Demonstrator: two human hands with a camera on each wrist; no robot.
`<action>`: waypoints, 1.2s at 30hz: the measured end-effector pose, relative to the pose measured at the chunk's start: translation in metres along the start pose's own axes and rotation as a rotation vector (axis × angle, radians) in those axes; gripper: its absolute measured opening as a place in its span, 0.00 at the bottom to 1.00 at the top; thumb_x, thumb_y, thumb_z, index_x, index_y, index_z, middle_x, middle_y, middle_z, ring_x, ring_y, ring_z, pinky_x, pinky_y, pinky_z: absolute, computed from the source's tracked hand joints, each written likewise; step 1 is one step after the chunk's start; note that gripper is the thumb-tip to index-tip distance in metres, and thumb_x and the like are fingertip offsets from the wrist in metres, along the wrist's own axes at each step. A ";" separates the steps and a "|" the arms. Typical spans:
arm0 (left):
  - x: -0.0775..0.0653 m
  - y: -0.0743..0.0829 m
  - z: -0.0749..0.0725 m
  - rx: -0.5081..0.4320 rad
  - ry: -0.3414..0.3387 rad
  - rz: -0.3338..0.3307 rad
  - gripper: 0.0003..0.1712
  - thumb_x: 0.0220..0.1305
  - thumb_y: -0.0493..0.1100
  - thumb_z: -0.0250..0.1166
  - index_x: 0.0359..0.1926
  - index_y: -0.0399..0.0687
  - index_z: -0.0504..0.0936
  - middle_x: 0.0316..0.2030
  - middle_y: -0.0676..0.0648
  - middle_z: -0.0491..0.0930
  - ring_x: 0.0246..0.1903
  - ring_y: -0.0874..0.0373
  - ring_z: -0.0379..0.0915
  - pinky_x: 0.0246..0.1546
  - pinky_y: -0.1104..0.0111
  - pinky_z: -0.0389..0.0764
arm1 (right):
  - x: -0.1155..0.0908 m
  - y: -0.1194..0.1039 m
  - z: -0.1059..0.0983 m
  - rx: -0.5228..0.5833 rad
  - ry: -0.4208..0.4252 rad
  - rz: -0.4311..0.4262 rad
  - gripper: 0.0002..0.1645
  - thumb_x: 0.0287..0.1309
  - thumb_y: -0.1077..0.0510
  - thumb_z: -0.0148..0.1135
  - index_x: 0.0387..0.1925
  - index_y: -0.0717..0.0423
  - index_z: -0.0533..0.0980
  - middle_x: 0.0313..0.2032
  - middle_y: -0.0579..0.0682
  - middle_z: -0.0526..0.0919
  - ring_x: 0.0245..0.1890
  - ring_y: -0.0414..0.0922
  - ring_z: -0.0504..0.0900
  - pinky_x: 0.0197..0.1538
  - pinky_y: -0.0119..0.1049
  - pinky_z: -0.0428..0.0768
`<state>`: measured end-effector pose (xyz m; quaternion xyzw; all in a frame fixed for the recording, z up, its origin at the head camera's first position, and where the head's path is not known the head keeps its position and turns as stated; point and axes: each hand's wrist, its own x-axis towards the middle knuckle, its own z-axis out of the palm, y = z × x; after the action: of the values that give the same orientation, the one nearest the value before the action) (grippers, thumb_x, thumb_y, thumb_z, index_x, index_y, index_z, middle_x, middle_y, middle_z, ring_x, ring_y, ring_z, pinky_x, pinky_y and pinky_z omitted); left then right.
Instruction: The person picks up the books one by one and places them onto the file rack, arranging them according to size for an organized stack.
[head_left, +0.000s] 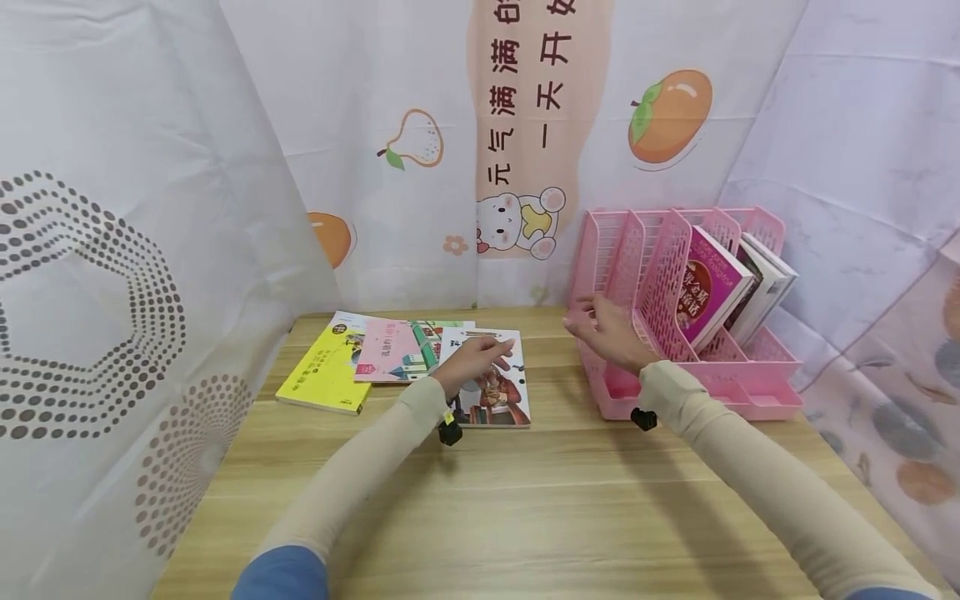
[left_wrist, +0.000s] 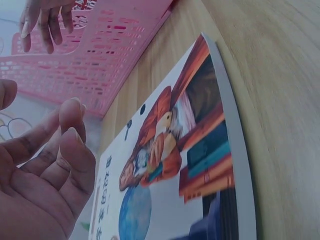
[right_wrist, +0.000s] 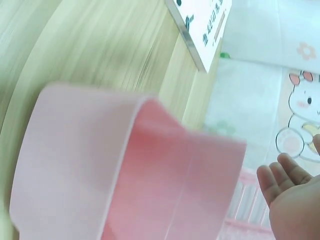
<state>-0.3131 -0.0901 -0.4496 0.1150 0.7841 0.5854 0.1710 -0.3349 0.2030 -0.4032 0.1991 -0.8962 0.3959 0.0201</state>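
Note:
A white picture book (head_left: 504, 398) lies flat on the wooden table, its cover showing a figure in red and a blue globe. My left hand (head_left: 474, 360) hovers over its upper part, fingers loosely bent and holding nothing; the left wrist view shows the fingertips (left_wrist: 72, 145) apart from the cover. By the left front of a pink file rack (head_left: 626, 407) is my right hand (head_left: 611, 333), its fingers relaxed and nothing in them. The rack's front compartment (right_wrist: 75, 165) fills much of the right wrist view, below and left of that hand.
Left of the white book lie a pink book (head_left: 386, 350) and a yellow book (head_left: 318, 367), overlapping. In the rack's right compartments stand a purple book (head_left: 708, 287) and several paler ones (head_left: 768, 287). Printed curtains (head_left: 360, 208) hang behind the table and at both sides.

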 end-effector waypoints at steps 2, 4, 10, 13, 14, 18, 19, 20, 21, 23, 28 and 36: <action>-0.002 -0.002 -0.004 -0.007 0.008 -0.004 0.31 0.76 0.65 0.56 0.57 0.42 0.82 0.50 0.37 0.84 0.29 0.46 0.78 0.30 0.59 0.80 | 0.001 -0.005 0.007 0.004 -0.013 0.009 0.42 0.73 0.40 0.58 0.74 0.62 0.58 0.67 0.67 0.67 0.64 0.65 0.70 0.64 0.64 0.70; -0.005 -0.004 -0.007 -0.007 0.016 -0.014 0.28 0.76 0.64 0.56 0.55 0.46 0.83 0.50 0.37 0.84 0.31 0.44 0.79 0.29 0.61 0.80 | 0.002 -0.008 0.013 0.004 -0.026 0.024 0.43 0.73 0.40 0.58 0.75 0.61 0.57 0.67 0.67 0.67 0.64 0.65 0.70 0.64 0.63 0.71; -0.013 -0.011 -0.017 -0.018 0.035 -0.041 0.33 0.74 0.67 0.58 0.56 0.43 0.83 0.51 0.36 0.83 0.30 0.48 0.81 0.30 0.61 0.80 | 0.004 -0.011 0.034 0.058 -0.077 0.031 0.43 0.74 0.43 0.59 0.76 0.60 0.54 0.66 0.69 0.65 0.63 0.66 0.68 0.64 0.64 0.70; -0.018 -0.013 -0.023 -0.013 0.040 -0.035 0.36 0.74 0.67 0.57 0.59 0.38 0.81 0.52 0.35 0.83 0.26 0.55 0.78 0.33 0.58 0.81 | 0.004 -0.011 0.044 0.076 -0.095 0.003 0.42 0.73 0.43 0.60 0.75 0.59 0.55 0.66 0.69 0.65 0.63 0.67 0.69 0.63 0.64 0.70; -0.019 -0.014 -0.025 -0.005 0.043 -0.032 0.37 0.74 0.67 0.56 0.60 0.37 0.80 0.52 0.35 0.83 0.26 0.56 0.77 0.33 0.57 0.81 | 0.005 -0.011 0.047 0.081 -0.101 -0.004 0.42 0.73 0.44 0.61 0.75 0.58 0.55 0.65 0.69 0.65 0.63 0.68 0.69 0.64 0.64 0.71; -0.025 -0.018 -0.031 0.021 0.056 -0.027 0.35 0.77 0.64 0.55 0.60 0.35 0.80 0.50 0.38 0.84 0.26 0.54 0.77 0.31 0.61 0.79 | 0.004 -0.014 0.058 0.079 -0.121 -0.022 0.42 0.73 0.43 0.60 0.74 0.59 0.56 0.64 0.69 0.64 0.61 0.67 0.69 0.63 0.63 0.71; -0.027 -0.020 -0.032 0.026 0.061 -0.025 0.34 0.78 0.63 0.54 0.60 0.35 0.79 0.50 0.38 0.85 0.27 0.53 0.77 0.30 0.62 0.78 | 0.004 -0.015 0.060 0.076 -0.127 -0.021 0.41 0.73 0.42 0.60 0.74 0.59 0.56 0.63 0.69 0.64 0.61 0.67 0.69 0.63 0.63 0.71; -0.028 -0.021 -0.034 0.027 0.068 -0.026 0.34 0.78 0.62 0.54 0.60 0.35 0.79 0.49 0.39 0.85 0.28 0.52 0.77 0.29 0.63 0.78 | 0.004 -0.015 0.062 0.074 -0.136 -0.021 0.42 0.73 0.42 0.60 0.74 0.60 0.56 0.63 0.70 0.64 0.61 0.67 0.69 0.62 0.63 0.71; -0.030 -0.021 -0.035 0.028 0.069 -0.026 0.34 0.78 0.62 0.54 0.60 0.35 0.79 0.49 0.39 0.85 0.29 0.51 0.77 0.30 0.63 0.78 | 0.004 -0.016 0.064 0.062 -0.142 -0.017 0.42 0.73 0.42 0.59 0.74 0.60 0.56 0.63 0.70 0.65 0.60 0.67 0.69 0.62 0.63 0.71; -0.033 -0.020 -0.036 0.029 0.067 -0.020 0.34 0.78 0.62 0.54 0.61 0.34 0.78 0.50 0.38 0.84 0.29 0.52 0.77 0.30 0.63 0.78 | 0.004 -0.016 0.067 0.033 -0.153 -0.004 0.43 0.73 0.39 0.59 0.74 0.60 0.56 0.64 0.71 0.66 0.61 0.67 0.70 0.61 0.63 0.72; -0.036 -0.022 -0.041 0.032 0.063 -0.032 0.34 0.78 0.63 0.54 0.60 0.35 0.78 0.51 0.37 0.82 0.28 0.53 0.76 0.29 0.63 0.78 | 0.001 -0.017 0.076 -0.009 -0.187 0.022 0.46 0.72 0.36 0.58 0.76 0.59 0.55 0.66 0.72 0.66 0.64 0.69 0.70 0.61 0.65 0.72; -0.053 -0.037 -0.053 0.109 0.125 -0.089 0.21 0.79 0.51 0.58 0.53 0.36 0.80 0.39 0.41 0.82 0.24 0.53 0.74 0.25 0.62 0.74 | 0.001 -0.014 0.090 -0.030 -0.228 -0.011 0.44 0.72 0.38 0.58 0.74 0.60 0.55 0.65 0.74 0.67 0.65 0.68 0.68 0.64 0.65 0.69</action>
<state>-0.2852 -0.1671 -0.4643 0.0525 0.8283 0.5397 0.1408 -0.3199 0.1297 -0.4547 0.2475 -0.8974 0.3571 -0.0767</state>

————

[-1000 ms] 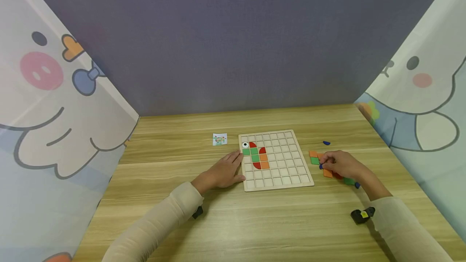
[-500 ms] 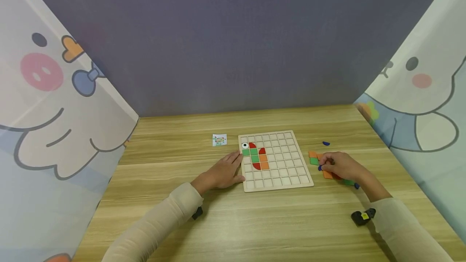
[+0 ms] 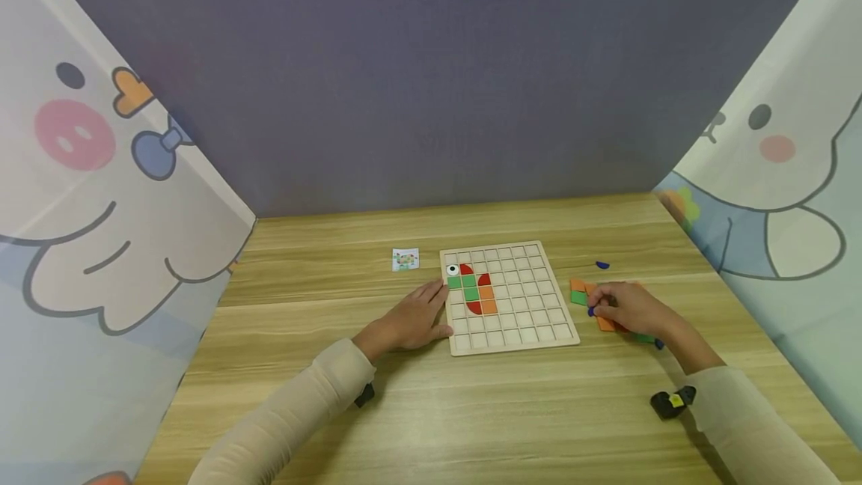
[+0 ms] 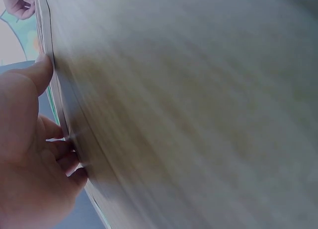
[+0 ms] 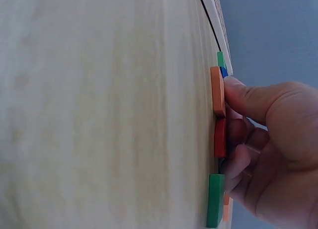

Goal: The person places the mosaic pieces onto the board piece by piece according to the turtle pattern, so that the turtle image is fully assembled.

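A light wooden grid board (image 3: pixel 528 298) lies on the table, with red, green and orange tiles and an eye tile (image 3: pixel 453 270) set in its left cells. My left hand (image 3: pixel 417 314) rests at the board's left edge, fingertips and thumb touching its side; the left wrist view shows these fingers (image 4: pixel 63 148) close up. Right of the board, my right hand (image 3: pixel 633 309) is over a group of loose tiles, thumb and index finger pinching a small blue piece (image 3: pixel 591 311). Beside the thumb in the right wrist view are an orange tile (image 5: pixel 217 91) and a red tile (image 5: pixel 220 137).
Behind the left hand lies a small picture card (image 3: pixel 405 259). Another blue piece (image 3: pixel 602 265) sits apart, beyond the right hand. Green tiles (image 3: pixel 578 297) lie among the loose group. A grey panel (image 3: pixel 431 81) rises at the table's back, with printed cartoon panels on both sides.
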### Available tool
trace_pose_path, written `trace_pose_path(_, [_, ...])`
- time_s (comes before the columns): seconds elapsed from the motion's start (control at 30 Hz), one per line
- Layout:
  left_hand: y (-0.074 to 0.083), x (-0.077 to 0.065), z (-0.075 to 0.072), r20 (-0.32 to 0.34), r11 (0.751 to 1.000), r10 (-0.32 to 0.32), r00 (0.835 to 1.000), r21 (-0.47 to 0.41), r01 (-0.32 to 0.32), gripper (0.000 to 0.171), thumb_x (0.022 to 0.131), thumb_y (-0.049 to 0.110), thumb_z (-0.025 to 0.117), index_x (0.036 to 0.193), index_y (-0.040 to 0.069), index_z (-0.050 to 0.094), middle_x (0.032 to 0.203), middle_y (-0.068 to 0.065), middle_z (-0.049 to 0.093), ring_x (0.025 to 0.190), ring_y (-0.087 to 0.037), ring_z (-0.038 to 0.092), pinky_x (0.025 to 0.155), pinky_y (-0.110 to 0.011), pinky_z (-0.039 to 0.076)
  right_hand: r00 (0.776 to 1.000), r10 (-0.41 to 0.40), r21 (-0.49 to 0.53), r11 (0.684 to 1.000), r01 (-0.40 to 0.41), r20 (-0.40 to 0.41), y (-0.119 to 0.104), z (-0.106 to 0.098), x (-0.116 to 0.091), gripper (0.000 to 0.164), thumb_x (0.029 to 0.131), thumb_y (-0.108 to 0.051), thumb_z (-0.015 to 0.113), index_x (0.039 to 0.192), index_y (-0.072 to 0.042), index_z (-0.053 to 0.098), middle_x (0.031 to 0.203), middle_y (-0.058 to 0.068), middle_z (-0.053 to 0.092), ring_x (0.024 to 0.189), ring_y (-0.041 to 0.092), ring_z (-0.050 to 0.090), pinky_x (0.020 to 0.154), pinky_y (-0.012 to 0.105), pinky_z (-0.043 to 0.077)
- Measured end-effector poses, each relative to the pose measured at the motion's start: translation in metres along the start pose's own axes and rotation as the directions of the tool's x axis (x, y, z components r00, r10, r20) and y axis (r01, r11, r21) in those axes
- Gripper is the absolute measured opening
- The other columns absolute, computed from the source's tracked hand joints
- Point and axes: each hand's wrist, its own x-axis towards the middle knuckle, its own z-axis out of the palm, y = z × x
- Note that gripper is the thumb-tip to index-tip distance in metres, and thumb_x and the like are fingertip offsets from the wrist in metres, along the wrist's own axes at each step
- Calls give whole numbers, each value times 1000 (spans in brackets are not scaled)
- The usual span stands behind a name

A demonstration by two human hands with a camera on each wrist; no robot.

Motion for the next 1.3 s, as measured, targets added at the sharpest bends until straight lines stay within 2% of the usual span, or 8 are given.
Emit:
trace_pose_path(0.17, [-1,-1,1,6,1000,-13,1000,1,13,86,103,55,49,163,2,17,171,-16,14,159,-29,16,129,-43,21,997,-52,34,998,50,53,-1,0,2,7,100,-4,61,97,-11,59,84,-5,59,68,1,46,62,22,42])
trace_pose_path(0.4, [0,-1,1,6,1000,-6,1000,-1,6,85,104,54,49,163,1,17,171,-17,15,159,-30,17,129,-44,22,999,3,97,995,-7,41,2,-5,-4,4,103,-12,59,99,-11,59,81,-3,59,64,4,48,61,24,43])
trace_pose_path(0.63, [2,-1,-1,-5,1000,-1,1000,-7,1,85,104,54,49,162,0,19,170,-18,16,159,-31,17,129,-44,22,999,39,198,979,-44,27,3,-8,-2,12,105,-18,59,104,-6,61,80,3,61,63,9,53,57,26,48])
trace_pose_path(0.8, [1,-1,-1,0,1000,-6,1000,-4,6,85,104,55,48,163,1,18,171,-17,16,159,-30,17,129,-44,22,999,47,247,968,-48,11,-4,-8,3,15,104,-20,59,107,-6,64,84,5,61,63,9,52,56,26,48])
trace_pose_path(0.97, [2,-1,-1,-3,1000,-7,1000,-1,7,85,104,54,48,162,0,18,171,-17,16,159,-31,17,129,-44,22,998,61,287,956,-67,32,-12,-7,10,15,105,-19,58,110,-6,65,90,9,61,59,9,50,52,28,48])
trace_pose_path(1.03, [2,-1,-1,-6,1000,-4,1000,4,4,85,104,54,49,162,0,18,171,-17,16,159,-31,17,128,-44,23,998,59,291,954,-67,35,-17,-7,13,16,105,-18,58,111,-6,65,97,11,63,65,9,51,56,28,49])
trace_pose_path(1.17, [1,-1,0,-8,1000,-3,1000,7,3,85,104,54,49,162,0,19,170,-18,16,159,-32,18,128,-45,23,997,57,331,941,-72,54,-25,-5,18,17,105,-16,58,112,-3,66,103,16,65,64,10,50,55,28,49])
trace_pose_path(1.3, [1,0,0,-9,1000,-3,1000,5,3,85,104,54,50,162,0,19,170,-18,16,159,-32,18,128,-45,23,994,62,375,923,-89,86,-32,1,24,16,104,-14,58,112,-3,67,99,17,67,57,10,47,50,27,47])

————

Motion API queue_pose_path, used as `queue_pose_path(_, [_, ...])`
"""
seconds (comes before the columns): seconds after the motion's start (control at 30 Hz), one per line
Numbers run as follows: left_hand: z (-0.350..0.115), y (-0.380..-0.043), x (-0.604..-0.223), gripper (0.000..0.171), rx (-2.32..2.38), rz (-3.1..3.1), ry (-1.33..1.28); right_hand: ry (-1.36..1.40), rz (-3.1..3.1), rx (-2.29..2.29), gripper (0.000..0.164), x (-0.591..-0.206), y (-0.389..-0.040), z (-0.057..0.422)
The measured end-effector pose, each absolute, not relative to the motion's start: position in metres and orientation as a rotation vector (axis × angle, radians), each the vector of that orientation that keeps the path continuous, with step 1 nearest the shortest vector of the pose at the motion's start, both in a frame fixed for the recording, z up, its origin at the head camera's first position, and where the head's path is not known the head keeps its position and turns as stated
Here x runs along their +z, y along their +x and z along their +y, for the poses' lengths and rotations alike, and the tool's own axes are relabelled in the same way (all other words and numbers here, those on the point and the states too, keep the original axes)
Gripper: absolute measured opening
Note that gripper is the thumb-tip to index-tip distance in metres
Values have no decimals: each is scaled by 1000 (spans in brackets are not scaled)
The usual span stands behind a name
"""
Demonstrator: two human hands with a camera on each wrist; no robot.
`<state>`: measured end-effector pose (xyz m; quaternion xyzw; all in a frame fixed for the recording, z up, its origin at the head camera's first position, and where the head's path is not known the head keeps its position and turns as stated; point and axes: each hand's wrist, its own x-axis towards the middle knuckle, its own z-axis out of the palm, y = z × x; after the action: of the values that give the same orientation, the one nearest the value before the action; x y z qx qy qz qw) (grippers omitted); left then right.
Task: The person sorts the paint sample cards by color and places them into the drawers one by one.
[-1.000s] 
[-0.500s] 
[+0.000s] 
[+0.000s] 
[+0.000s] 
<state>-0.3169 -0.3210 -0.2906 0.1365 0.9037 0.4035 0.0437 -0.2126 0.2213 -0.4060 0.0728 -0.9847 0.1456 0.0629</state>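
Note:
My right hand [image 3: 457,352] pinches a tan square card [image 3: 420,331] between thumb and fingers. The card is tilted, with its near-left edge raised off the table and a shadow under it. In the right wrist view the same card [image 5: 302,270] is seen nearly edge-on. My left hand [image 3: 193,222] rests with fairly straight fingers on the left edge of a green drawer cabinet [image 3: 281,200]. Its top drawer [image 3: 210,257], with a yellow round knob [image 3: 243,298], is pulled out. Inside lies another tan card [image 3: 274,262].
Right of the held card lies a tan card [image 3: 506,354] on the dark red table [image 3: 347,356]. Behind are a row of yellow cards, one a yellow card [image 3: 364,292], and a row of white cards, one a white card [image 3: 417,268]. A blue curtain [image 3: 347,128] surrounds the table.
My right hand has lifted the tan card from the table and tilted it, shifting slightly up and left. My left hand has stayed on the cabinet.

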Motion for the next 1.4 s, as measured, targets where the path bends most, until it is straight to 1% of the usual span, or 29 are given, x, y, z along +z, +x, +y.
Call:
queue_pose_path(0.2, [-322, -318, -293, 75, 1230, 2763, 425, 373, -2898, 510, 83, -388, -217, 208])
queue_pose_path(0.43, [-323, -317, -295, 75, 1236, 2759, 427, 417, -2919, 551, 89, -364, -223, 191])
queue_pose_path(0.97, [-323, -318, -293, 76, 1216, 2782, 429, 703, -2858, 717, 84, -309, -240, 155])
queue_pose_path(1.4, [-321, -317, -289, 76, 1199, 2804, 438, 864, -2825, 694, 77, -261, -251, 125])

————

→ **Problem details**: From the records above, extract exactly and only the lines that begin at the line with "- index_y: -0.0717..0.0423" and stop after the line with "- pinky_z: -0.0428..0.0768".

→ **The completed task**:
  - index_y: -0.0717..0.0423
  - index_z: -0.0533..0.0980
  - middle_x: 0.0313..0.2032
  - middle_y: -0.0579..0.0682
  - middle_z: -0.0526..0.0919
  - ring_x: 0.0245..0.1890
  - ring_y: -0.0414..0.0922
  - ring_z: -0.0504..0.0900
  - pinky_x: 0.0197..0.1538
  - pinky_y: -0.0119..0.1049
  - pinky_z: -0.0428..0.0768

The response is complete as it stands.